The lobbyist ban has frequently been criticized for depriving the government of valuable expertise and advice. Intentionally or not, the policy has had the effect of disproportionately blocking talented individuals with business experience.
Six individuals who were booted off the government’s trade advisory committees solely because they were registered lobbyists filed suit in 2011, arguing that the policy violated their First Amendment and equal protection rights—penalizing them for helping employers and/or clients to exercise their constitutionally-protected right to petition government. The lawsuit culminated in a unanimous U.S. Court of Appeals ruling against the administration earlier this year indicating that the lobbyists had a strong First Amendment claim, and expressing skepticism about the legitimacy of the administration’s policy. As the court put it, how could the government justify “distinguishing, as the lobbyist ban does, between corporate employees (who may represent employers on [the advisory committees]) and the registered lobbyists those same corporations retain (who may not).”
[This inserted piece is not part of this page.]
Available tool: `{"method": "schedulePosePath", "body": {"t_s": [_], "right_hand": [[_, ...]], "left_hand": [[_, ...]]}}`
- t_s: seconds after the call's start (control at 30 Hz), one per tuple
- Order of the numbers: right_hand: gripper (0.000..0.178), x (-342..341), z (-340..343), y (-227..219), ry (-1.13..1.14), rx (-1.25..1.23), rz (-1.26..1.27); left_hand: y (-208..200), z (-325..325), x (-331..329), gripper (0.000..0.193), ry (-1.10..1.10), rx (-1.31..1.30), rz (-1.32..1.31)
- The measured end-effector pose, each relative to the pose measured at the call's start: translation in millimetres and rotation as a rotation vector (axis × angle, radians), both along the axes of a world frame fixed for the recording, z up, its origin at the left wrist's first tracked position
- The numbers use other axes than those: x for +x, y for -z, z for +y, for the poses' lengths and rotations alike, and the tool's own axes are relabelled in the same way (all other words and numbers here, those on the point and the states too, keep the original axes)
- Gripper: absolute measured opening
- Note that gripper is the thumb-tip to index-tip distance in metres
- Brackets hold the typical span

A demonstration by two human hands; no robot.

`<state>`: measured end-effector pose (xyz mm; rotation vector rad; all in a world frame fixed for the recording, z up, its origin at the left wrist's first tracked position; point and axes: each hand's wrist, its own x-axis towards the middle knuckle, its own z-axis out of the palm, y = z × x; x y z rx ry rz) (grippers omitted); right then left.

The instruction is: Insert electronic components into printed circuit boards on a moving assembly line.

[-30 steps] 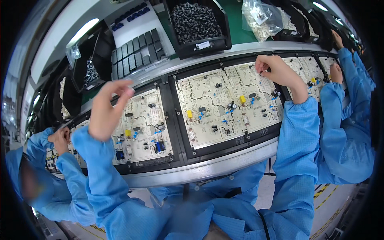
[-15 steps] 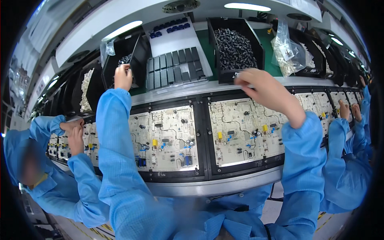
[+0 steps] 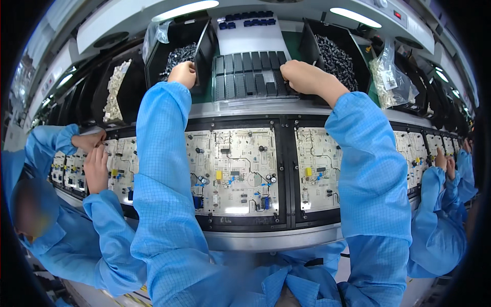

Apparently recognizing the problems in explaining why the policy complied with the First Amendment, the government capitulated. Effective immediately, the administration will no longer bar lobbyists from committees where they are appointed to represent the interests of nongovernmental entities or groups, including trade groups, corporations, labor unions, and public interest groups. As the administration has now realized, their policies cannot be “designed to prevent lobbyists or others from petitioning their government.”
Complying with that First Amendment can be a pesky problem, can’t it?